◆ Work required ◆
Extract the lines that carry the string "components" from the listing.

◆ Source data ◆
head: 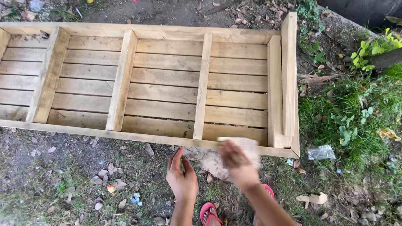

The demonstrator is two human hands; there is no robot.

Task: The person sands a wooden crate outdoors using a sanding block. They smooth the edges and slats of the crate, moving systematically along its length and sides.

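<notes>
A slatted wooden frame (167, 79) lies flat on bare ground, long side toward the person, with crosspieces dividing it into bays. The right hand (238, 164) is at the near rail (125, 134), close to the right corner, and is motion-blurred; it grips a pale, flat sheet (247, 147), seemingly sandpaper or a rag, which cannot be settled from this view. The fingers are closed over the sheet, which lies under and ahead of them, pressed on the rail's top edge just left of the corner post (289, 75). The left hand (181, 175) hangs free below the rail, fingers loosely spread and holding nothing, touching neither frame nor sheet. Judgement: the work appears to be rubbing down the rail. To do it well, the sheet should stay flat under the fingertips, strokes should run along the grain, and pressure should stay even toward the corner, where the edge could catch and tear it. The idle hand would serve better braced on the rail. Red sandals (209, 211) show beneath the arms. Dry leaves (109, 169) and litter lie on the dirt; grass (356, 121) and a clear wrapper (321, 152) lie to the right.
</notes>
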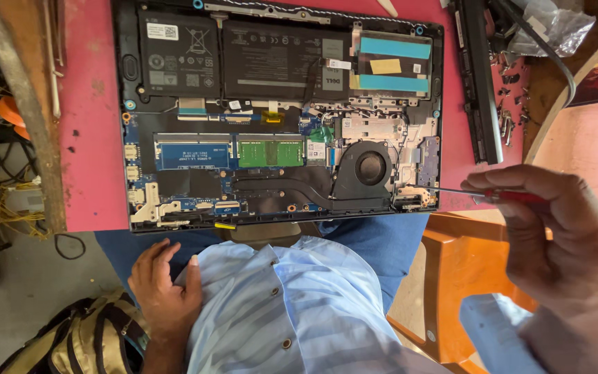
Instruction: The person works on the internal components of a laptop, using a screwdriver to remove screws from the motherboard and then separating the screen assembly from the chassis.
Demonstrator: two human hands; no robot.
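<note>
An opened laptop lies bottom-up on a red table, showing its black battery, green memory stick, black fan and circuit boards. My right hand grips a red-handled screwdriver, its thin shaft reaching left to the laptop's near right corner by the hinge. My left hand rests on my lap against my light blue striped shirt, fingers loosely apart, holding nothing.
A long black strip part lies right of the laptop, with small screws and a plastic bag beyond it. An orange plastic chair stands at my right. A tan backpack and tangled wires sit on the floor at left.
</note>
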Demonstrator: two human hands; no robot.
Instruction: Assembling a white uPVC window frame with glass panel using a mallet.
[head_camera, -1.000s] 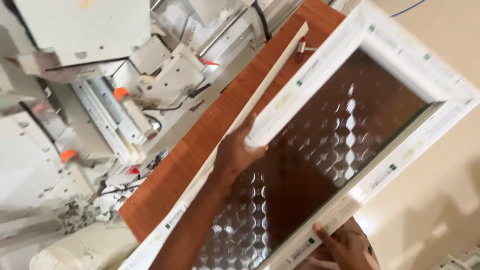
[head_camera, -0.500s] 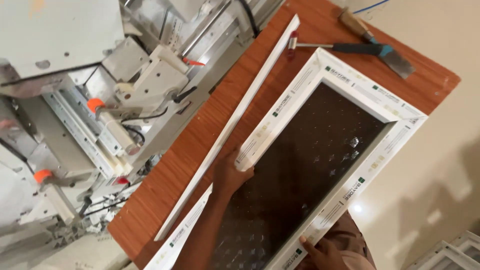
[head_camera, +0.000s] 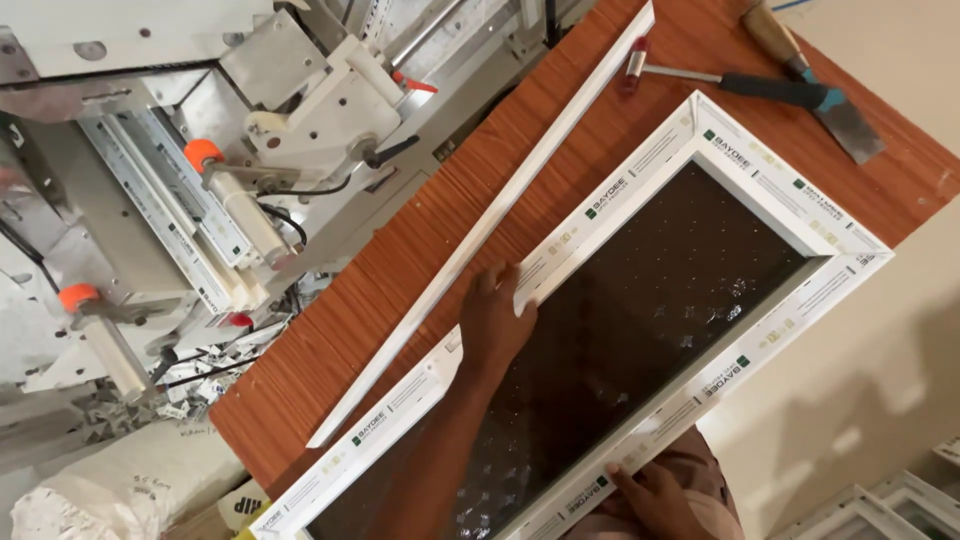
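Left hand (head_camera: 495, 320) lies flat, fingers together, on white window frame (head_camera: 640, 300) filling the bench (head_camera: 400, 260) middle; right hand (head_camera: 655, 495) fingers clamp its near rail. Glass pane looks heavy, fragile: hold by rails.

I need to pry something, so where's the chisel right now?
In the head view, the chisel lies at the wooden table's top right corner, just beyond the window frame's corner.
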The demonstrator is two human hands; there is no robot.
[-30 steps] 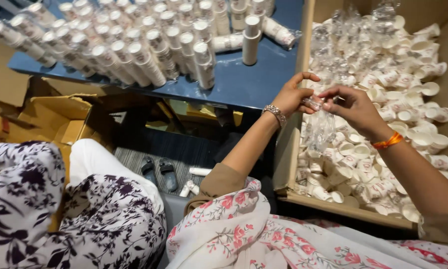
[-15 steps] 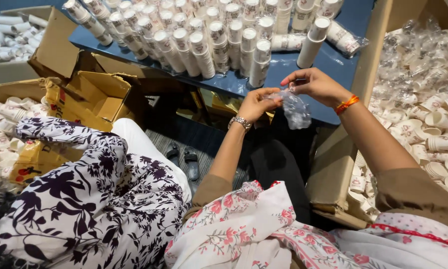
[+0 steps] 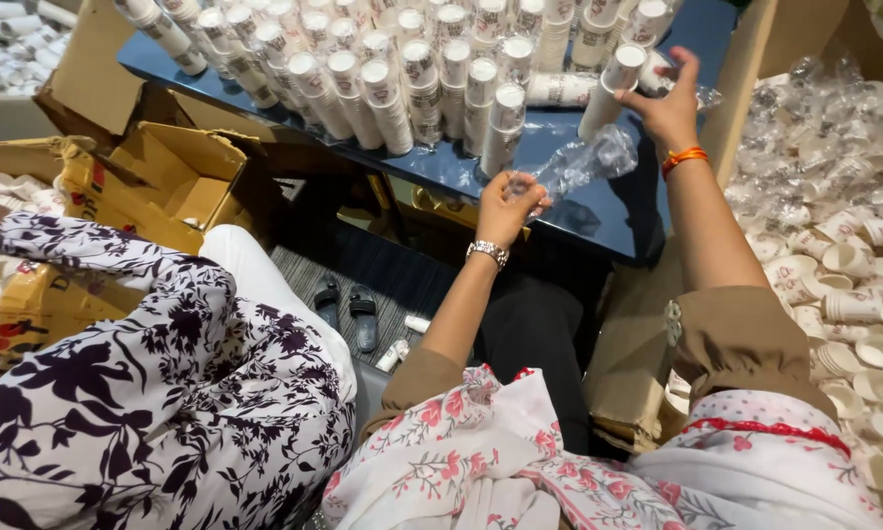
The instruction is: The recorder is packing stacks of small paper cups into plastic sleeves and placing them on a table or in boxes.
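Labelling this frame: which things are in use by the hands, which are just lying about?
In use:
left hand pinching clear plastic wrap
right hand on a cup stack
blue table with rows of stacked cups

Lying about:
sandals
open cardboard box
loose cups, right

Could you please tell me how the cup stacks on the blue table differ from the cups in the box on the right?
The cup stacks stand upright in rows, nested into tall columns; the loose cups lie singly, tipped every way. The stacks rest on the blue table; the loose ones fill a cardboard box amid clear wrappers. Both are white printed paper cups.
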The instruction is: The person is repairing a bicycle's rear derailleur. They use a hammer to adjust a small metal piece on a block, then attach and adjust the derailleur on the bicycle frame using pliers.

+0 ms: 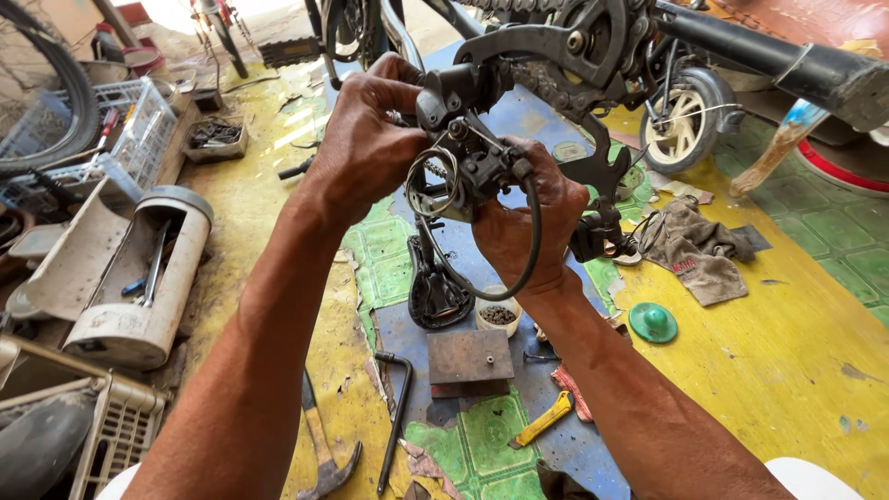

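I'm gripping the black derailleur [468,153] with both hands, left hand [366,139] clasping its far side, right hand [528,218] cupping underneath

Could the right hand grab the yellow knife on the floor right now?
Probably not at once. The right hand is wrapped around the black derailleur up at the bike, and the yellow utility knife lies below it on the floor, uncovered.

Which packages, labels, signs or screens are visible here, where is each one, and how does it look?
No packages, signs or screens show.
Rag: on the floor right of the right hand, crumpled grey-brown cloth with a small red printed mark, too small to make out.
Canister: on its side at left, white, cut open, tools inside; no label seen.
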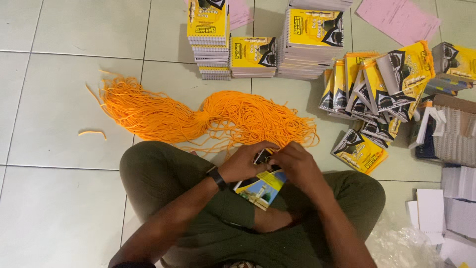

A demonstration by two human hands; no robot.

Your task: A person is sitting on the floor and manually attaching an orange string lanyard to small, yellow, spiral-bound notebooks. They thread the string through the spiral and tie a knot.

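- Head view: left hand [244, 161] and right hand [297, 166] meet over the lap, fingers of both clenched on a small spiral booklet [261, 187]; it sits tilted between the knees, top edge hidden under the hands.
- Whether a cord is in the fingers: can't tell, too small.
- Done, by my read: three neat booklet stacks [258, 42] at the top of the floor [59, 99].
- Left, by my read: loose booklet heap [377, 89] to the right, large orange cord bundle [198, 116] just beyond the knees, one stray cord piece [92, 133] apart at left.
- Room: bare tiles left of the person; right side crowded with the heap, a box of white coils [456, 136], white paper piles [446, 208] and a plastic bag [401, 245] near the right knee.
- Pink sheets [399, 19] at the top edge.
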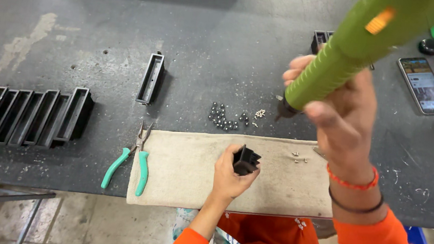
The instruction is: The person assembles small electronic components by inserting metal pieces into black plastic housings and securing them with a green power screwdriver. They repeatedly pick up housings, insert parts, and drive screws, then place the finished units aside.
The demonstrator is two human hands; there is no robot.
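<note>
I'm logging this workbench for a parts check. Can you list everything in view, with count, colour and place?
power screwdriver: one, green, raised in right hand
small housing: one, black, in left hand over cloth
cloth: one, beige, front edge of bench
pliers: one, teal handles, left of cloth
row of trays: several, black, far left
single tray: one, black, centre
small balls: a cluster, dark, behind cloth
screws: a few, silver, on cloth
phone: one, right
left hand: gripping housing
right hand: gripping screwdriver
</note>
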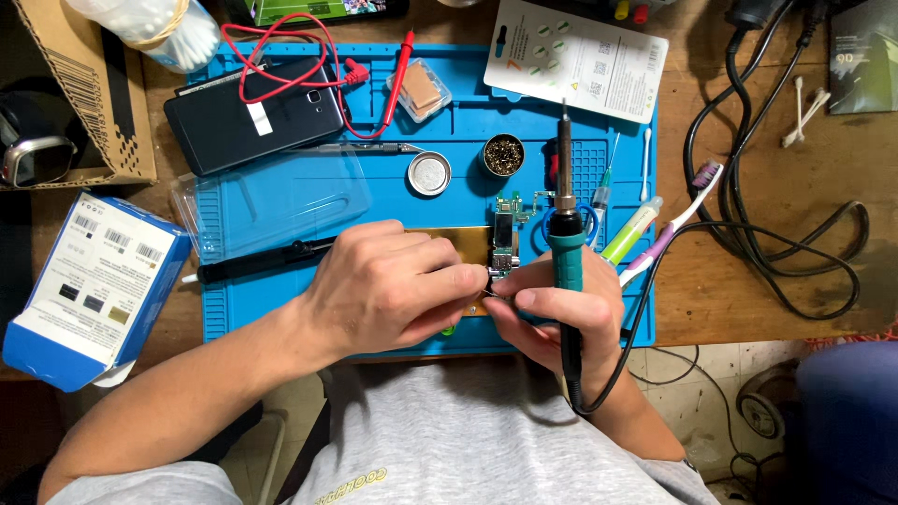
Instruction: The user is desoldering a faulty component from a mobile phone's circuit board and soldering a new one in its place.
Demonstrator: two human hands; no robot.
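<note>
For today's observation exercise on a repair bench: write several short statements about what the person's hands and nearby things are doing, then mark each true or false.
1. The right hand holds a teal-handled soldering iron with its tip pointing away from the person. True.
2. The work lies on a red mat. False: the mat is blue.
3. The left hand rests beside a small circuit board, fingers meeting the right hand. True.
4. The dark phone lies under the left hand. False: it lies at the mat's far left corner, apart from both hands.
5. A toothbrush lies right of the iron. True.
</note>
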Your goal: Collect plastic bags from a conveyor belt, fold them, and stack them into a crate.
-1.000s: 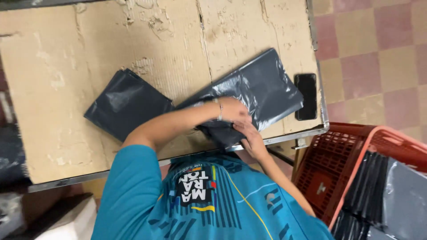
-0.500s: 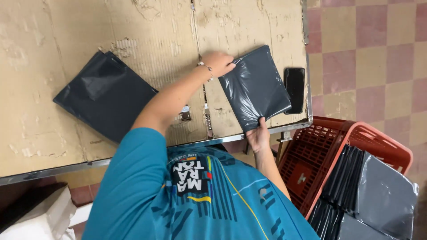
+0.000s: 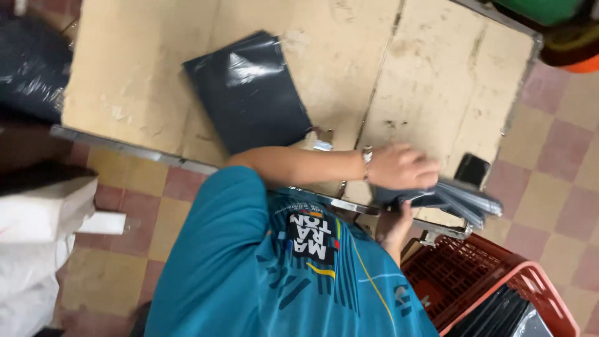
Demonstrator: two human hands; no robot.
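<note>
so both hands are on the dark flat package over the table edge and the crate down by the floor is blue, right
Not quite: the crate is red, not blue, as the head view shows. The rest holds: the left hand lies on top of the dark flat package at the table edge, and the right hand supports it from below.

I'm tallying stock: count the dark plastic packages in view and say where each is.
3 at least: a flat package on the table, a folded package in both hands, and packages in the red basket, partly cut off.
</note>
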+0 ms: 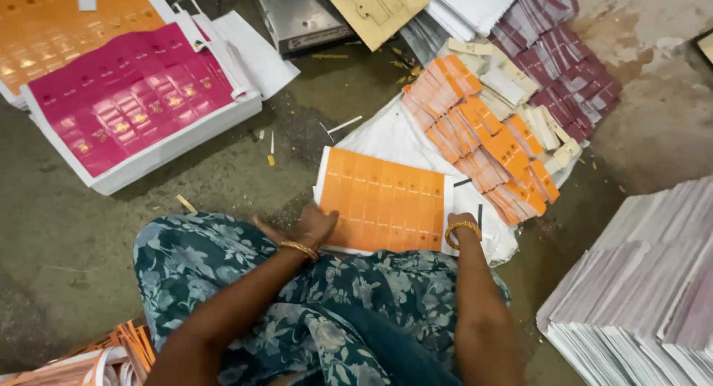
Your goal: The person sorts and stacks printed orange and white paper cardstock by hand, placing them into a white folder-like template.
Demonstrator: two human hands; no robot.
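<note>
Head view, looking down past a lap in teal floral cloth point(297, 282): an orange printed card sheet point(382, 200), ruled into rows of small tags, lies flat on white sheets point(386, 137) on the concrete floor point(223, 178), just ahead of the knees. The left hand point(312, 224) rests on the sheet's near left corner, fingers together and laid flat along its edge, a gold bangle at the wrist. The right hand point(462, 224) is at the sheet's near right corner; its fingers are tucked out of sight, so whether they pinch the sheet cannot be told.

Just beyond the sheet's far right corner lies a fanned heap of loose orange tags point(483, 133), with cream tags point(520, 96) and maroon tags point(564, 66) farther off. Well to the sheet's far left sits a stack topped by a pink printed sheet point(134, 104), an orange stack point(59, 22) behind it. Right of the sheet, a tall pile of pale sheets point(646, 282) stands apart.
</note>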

◆ Answer area ◆
Instruction: The person works on the internal components of a laptop, using a screwdriver to remove screws from the motherboard and then separating the screen assembly from the chassis.
The instruction is: The person assembles small electronic components by inserting metal pieces into black plastic housings and securing them with a green power screwdriver. They repeatedly pick up housings, insert parts, and drive screws, then place the finished units aside.

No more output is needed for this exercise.